Ménager les temps forts : structurer autour des moments clés
Le lever et la matinée : partir du bon pied
Le matin est souvent le moment de la journée où l’endurance physique et cognitive est la meilleure. Il est conseillé de concentrer les tâches qui demandent concentration et coordination (hygiène, petit-déjeuner, activités sociales ou motrices).
- Se lever à heure fixe : l’irrégularité du lever accentue la confusion. Adapter toutefois en respectant le rythme naturel de sommeil.
- Petit-déjeuner et toilette dans un environnement calme, en limitant les sollicitations multiples
- Activité cognitive ou physique douce (jeu de mémoire, promenade, gymnastique adaptée…)
La pause méridienne : l’importance des repas réguliers
Des horaires fixes pour les repas contribuent fortement à la stabilité émotionnelle et à la prévention des troubles du comportement alimentaire. Le repas est aussi un moment privilégié pour échanger, stimuler la mémoire affective (saveurs, textures familières).

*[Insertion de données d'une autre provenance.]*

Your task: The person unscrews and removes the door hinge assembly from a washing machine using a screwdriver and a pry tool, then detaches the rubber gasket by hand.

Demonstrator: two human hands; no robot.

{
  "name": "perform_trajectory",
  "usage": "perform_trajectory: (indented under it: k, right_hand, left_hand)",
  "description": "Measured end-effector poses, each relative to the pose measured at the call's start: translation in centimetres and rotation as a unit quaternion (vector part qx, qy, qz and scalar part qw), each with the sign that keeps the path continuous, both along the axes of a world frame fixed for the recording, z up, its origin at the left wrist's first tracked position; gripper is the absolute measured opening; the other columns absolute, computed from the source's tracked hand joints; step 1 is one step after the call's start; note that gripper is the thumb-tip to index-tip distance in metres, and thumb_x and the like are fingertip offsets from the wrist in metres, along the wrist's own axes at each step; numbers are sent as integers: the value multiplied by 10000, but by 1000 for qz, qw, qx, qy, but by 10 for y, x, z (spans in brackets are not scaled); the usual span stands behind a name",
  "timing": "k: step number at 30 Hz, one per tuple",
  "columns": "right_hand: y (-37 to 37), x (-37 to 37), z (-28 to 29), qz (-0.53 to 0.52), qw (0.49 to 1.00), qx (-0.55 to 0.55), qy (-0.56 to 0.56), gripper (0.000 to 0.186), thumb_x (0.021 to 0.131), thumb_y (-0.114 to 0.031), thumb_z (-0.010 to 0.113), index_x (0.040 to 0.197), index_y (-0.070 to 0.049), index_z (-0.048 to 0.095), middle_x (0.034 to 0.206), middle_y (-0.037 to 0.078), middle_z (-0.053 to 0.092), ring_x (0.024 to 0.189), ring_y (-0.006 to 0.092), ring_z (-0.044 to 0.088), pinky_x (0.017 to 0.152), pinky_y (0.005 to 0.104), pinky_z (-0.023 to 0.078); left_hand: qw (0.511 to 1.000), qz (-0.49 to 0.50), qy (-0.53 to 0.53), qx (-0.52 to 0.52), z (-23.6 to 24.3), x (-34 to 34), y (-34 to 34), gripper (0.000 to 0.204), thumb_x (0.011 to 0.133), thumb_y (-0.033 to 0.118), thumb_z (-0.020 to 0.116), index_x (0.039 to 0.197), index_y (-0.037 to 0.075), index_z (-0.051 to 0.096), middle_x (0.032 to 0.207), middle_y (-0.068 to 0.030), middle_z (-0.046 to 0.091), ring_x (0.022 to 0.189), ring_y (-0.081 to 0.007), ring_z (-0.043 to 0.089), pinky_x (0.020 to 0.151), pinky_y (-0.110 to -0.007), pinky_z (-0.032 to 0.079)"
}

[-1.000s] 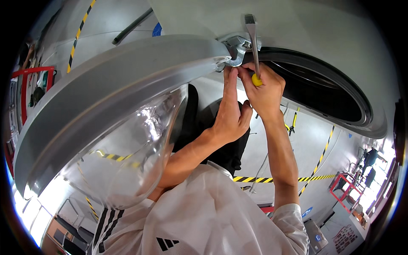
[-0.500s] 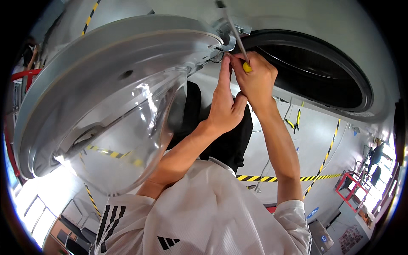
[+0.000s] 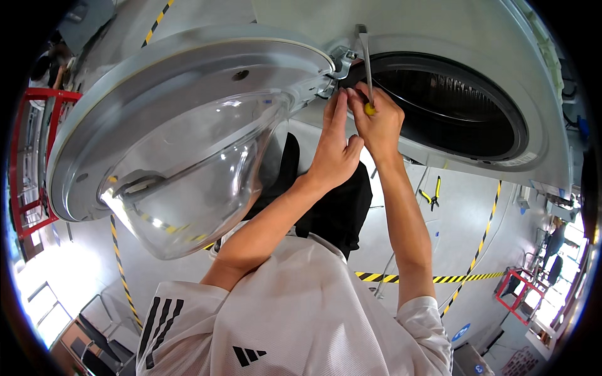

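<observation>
Just below the metal hinge (image 3: 343, 61), my right hand (image 3: 382, 125) grips a flathead screwdriver (image 3: 365, 53) by its yellow handle, blade up, with thumb and forefinger pinched near my left fingertips. My left hand (image 3: 335, 138) reaches up beside it, fingertips pressed together below the hinge; what they hold is too small or hidden to make out. The round grey door (image 3: 144, 75) with its clear bowl (image 3: 188, 213) hangs open to the left. To the right is the white washing machine's front (image 3: 439, 25), with a dark drum opening (image 3: 458, 125) ringed by a black gasket.
Yellow-handled pliers (image 3: 431, 197) lie on the floor. Red metal frames (image 3: 53, 94) stand at the left and lower right (image 3: 511, 291). Striped tape (image 3: 401, 277) crosses the floor. Chairs (image 3: 100, 341) are at the lower left. A person (image 3: 58, 69) is at the far upper left.
The view has shifted, showing more of the machine's right side and drum interior. Both hands stay at the hinge, with the screwdriver still in my right hand, its shaft shifting slightly in angle.
</observation>
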State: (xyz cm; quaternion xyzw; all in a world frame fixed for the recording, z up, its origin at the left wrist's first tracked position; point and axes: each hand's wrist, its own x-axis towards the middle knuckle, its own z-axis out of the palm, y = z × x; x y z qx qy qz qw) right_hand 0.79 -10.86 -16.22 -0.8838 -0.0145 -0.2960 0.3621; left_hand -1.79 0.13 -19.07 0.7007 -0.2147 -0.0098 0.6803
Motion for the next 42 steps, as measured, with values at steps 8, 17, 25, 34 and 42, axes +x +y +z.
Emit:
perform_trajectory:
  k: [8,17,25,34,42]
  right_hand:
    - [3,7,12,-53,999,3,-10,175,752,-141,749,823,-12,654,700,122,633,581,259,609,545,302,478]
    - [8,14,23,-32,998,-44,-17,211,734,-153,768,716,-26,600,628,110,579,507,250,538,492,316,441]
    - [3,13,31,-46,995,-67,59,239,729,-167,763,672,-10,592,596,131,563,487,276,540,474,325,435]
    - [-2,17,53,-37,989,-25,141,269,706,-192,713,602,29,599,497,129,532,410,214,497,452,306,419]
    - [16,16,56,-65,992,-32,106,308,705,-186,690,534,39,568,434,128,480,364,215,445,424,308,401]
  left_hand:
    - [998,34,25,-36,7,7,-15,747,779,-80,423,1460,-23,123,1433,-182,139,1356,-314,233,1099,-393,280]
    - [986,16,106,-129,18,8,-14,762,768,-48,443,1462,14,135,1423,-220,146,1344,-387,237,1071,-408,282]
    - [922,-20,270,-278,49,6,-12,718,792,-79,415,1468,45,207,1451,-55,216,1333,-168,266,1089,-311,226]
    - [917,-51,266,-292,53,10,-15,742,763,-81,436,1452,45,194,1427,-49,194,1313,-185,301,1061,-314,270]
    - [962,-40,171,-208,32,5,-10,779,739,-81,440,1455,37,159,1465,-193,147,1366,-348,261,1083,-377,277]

- Respecter l’heure du déjeuner, en gardant un cadre convivial
- Adapter les portions selon l’appétit réel ; ne pas hésiter à faire participer la personne à la préparation, même symboliquement
- Favoriser un environnement peu bruyant, asseoir toujours la personne à la même place si possible
L’après-midi : activités occupationnelles et temps de repos
Après le déjeuner, la vigilance décroit. Il est bénéfique d’alterner des activités légères (lecture, séance de tricot, jardinage, musique) avec une sieste courte ou une pause repos.
- Proposer des activités signifiantes pour la personne, en lien avec son passé, ses centres d’intérêt
- Laisser un choix limité (deux options maximum) pour ne pas créer de confusion
- Intégrer un temps de repos fixe pour éviter le surmenage et favoriser la récupération
Soirée : apaiser pour mieux dormir
Quand le soleil se couche, la confusion s’accroît (“syndrome du coucher du soleil”). Limiter les stimulations en fin d’après-midi, privilégier une lumière douce et instaurer des rituels de préparation au coucher (collation légère, temps calme, musique douce…) contribue à apaiser.
- Mettre en place un rituel du soir (rangement, lecture, moment d’échange)
- Préserver la régularité de l’heure du coucher
- Éviter les écrans et les activités trop stimulantes à partir de la fin d’après-midi
D’après une étude publiée dans le Journal of Alzheimer’s Disease (2022), 35 % des personnes atteintes d’Alzheimer souffrent de troubles du sommeil, aggravés par le manque de structuration du soir.